Fri 24 Feb 23
Distressed Ukrainians struggling with the day-to-day impact of the war are being given vital access to psychological support and guidance thanks to an expert from Essex.
Professor Renos Papadopoulos, of the Department of Psychosocial and Psychoanalytic Studies, is training specialists in his field by sharing approaches with them so they can help grieving and suffering Ukrainians.
Professor Papadopoulos, Founder and Director of the Centre for Trauma, Asylum and Refugees, sprung into action when Russia launched it's full-scale invasion of Ukraine in February 2022 by providing support to thousands of education professionals, including teachers.
He provided guidance on how to deal with their own reactions and fears, while also providing support to their pupils and families who were severely distressed by the war.
Professor Papadopoulos has continued to provide support to education professionals through online sessions during the past 12 months.

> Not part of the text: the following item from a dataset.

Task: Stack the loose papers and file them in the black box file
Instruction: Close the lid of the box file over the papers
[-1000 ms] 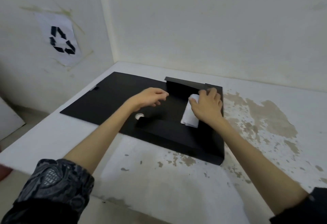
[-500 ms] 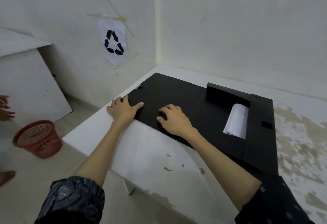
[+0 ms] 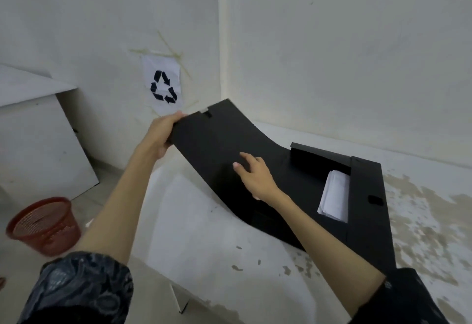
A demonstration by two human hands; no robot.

He is also training up experts in his field to maximise the amount of support on offer as the war in Ukraine moves into a second year.
He said: “I have been responding to several other Ukrainian professional organisations of psychotherapists, psychoanalysts, creative arts therapists; offering them specific thematic training sessions as well as open sessions, responding to their immediate concerns of how to work effectively with adversity survivors when they, themselves were also experiencing high levels of distress.
“My activities have also been including responding to individuals, groups and organisations in the UK who are offering hospitality to Ukrainians, assisting them not only with how to help those under their care but also with identifying early indicators of the emergence of dangerous dynamics and potentially destructive elements in their relationships.”
Professor Papadopoulos’s book Involuntary Dislocation, which was originally published in 2021, has been translated into Ukrainian and is now being widely used as a tool to provide guidance and advice to many helpers across the care professions in the war-torn country.
He is also acting as the chief psychosocial consultant to the International Orthodox Christian Charities' (IOCC), a global charity working on the development of psychosocial projects in Romania, Poland and Ukraine which are addressing the painful consequences of the war in Ukraine.
Professor Papadopoulos’s work with the IOCC has seen him design and deliver a training programme for 24 priests connected to the Orthodox Church of Ukraine.
These priests are now in training to train others and deliver programmes to support psychosocial services in Ukraine.
With no end in sight of the war, Professor Papadopoulos continues to provide other assistance in Ukraine, including offering ‘staff support’ and ‘caring for carers’ training to all other IOCC offices in Ukraine that are engaged in other activities such as distribution of food and home appliances.